Data block
━━━━━━━━━━━━━━━━━━━━━━━━━━━━━━
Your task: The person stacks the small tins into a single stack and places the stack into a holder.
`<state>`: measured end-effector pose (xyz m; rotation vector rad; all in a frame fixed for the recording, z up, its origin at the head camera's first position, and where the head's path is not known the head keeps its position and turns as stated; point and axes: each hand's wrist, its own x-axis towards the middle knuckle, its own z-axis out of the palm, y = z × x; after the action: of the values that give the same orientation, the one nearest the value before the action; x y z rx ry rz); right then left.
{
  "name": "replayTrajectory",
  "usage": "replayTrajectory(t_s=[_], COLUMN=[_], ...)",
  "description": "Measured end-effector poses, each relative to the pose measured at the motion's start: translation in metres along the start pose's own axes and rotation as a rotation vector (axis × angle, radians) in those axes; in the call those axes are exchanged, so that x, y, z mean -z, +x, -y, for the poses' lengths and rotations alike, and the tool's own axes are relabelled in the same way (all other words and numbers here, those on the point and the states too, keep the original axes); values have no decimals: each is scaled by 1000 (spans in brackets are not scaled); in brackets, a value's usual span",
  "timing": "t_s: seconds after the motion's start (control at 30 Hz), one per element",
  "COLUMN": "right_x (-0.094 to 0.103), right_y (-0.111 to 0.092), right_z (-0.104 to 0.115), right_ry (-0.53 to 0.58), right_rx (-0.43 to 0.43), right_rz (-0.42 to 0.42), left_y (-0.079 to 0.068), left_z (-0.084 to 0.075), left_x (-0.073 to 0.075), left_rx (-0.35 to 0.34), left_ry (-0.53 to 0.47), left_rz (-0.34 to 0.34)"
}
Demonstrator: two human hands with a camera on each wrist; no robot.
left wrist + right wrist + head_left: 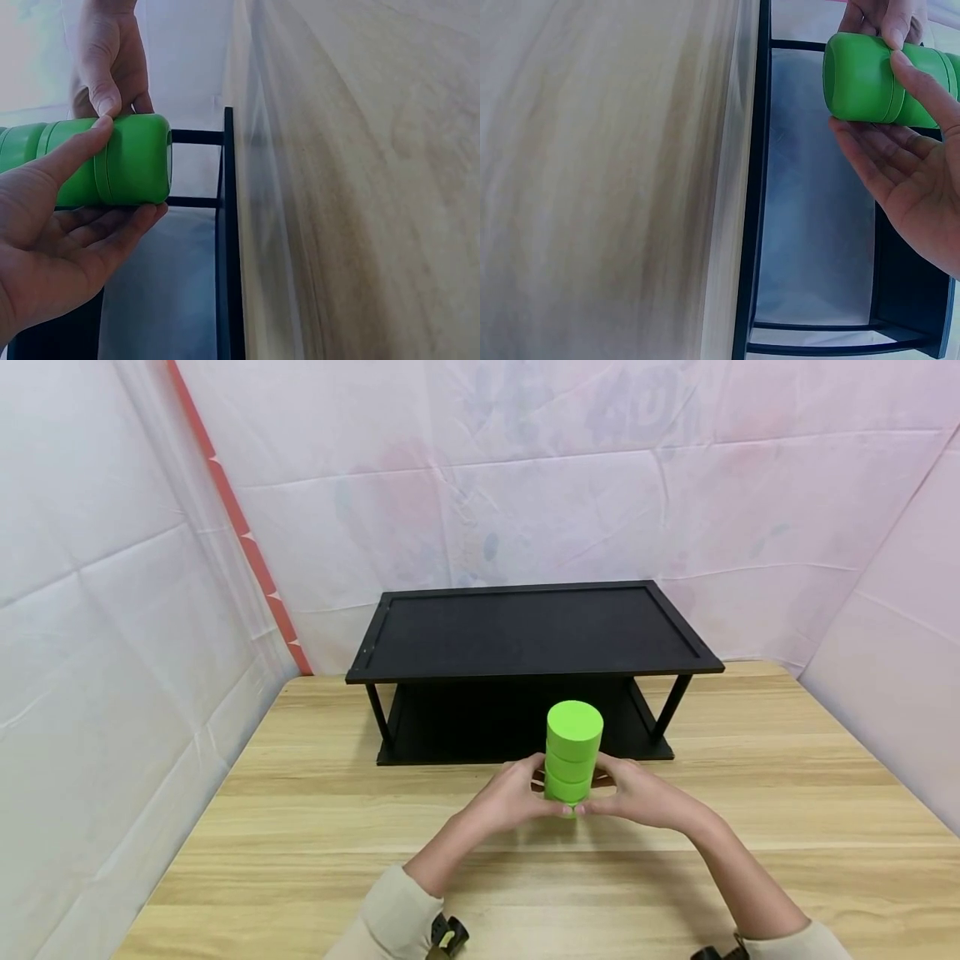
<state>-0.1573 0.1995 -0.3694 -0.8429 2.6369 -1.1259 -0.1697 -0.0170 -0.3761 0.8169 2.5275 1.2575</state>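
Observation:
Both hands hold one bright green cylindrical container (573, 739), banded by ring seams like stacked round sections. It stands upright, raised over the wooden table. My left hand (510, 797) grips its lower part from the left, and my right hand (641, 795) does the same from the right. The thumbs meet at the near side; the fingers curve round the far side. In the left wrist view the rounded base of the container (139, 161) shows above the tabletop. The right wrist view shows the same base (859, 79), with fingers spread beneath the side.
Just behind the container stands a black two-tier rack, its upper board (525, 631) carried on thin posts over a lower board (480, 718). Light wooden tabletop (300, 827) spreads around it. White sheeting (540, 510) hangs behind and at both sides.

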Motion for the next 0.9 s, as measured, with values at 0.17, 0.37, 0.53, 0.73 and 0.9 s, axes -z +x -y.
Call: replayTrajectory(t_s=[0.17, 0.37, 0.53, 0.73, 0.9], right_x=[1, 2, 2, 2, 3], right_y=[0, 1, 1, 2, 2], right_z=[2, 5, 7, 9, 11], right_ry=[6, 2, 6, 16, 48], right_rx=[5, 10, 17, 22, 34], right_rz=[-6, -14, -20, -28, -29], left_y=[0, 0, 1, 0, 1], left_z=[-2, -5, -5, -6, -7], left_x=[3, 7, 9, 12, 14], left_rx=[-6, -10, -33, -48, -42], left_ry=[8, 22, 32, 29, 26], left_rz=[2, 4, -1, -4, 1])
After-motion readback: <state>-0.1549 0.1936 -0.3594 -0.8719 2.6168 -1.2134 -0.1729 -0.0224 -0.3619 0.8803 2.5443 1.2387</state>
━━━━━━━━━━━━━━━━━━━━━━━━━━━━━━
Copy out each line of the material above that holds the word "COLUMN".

Reply to the task
  "usage": "replayTrajectory(t_s=[_], COLUMN=[_], ...)",
  "COLUMN": "right_x (-0.094 to 0.103), right_y (-0.111 to 0.092), right_z (-0.104 to 0.115), right_ry (-0.53 to 0.58), right_rx (-0.43 to 0.43), right_rz (-0.42 to 0.42), left_y (-0.079 to 0.068), left_z (-0.084 to 0.075), left_x (-0.073 to 0.075), left_rx (-0.35 to 0.34), left_ry (-0.53 to 0.47), left_rz (-0.34 to 0.34)"

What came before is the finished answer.